### SOURCE MATERIAL:
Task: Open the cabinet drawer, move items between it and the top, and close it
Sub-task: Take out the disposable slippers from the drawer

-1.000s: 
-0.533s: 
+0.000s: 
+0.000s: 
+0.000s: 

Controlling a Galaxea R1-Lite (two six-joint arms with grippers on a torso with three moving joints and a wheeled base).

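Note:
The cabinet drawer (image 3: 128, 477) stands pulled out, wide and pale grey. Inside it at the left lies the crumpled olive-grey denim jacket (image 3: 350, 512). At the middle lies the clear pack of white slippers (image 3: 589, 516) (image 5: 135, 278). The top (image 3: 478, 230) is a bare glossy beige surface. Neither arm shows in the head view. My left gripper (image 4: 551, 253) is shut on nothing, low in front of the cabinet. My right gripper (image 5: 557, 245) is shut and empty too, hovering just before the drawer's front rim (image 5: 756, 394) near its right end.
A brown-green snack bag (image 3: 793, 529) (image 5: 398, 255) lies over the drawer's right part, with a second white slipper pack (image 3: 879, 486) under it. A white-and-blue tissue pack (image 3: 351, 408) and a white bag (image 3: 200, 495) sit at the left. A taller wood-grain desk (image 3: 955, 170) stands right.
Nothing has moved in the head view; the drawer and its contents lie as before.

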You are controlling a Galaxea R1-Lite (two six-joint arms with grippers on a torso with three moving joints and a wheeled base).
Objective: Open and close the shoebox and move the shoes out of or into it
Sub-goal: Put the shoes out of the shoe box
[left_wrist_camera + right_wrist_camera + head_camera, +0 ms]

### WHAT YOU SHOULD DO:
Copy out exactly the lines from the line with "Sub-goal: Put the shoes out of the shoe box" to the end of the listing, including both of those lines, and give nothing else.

### TASK SOLUTION:
Sub-goal: Put the shoes out of the shoe box
[left_wrist_camera + right_wrist_camera + head_camera, +0 ms]

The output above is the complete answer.